Published 12:51 pm Friday, April 30, 2004

By By JAN GRIFFEY / Niles Daily Star
NILES -- Niles Community Schools Superintendent Doug Law provided an answer quickly when asked Monday if Niles High School would be willing to host a presidential visit to Niles.
President George W. Bush is expected to give a major policy speech on jobs and family values, as well as hold a panel discussion at Niles High School on Monday afternoon.
Law and other teachers and administrators at Niles schools have been operating on adrenaline since Law received a call from a member of President Bush's re-election committee advance team on Monday morning.
Members of the president's re-election committee, White House staff and members of the Secret Service have been in Niles since Tuesday morning, preparing the community -- and most specifically Niles High School's gymnasium -- for the event.
Law said consideration was given to cancelling school on Monday to allow for the event, "but we decided this is far too important for our students to miss all this."
Monday's visit
Monday's visit will mean a number of changes for Niles High School students and administrators and for people who live in the neighborhoods surrounding the high school.
The president is expected to be in the high school for about an hour, but Law said he could not say specifically when the president will arrive.
There will be no parking in any of the high school parking lots on Monday. All students, faculty and those attending the event will park at the Apple Festival site at the corner of 17th and Lake streets.
In addition, a number of roads surrounding the high school will be closed to traffic while the president is in the high school.
And, on Monday, no one will enter Niles High School without going through a security tent.
Also, the school day at the high school will be extended on Monday.
He said the high school choir and the high school's performance group, "Counterpoint" will perform for the crowd before the president arrives.
The band will not perform because "the Secret Service doesn't like the idea of band instruments," he said.
Work to secure the high school, as well as the work of school employees to spruce up the high school and make ready for the presidential visit, will continue through the weekend, Law said.
Law said his first meeting about the visit was Tuesday, when about six people from the president's re-election committee came in for a "meet and greet" situation with select school staff and administrators.
On Wednesday, a larger, more formal meeting was held between school and city officials and about 20 representatives of the president.
Also, Law and others were schooled by press advance event representatives as to what information they could talk about and what they could not.
Planning for the event is staggering in scope, he said.

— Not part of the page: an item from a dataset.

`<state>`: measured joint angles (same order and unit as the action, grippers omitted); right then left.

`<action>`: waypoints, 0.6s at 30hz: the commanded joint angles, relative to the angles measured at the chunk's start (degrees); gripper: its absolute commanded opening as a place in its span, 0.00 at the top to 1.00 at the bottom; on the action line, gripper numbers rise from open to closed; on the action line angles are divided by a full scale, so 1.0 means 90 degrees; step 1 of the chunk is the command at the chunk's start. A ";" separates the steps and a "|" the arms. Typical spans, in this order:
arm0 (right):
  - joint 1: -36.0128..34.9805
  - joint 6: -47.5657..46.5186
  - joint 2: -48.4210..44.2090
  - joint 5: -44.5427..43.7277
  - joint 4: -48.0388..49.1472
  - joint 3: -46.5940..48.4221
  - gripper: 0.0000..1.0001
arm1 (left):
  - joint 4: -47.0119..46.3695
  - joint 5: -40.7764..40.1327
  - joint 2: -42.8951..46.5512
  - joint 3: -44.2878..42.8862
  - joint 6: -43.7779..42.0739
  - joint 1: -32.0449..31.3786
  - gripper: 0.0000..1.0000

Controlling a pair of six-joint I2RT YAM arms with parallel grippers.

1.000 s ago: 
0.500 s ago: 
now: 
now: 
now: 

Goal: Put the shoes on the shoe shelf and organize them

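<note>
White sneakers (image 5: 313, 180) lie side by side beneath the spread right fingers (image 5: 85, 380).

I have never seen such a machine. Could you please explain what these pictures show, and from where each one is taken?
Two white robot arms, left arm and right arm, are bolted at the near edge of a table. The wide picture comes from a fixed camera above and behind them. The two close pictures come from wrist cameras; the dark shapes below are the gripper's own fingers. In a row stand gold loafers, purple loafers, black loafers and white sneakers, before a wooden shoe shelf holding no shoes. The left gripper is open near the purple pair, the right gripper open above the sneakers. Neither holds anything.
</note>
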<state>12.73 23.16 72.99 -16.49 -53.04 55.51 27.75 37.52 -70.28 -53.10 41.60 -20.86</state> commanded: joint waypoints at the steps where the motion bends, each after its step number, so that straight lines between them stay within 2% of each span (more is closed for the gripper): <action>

Law said he isn't sure exactly why Niles High School was selected for the visit.
Major stop for the president
Law said Bush staffers have told him the president's visit to Niles will be "a major stop for the president. And, the event will include a panel discussion. I'm told the topic will be jobs and family values," Law said.

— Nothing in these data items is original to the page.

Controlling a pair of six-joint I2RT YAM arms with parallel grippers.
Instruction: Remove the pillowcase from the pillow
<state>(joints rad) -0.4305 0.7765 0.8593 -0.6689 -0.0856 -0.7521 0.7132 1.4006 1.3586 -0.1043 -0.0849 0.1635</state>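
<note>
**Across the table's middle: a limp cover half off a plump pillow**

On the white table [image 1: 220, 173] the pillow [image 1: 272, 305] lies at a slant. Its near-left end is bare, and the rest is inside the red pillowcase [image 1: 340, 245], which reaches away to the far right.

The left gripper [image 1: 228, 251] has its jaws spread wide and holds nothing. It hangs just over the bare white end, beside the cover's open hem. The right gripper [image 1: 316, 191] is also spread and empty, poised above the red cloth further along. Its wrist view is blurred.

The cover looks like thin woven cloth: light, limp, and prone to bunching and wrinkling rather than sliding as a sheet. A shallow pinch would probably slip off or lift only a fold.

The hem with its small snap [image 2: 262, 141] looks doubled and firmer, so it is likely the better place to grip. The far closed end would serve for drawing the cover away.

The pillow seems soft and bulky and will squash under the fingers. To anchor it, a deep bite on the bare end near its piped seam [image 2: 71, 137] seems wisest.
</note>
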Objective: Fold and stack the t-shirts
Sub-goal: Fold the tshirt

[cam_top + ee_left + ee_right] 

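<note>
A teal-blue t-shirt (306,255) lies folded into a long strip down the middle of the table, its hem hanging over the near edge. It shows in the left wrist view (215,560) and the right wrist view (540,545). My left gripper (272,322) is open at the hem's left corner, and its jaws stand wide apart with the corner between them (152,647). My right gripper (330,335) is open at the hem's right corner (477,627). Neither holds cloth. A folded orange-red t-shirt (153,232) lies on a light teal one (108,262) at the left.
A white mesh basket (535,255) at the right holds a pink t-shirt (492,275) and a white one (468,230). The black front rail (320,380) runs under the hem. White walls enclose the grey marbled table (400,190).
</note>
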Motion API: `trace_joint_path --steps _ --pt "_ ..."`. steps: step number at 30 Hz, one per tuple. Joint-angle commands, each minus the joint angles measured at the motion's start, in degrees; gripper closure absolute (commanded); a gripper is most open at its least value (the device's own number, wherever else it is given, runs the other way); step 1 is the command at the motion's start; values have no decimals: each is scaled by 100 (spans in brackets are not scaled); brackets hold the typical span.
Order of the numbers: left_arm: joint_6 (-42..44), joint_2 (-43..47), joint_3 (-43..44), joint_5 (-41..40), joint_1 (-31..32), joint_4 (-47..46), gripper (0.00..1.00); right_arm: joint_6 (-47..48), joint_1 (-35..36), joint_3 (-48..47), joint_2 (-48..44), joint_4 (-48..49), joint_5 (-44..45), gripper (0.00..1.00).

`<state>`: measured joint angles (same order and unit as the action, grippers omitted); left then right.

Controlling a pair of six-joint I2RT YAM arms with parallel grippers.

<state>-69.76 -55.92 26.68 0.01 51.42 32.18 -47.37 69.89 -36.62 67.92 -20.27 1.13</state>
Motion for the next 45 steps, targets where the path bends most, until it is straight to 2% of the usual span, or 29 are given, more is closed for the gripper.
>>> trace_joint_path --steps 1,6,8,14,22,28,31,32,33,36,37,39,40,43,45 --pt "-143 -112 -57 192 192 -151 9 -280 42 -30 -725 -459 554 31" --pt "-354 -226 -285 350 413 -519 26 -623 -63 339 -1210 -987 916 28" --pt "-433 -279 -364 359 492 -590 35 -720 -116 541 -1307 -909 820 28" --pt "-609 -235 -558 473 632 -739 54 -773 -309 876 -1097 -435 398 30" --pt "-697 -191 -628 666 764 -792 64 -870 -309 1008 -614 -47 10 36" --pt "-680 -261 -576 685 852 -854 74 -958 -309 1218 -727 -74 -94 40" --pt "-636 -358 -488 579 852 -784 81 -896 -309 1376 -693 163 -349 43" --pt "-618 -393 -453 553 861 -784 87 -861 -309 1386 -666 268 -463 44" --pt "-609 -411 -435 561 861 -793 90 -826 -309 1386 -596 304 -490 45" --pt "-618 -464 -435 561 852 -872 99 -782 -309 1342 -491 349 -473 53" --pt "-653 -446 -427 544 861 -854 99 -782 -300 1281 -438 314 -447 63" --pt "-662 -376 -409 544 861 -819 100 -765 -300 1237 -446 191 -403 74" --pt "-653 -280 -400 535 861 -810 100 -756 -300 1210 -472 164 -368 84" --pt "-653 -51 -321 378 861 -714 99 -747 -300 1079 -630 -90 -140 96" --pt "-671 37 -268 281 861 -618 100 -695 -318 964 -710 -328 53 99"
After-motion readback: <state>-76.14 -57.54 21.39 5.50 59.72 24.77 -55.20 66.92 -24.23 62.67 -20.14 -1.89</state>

He said about 1,000 tickets are being given away to the event.
Law said the re-election committee has invited about 80 students to attend the event.
Law said 80 senior honor students have been chosen. "We thought that would be a nice reward for their effort," he said.
A big screen TV is being set up in the school's auxiliary gym for the remaining junior and senior students to view the event.
A direct line feed through the school's Channel One system will allow the remaining high school freshman and sophomore students to see the event live.
He said some teachers have secured tickets to the event "through their own channels. I have tickets for the high school administration and me and the school board."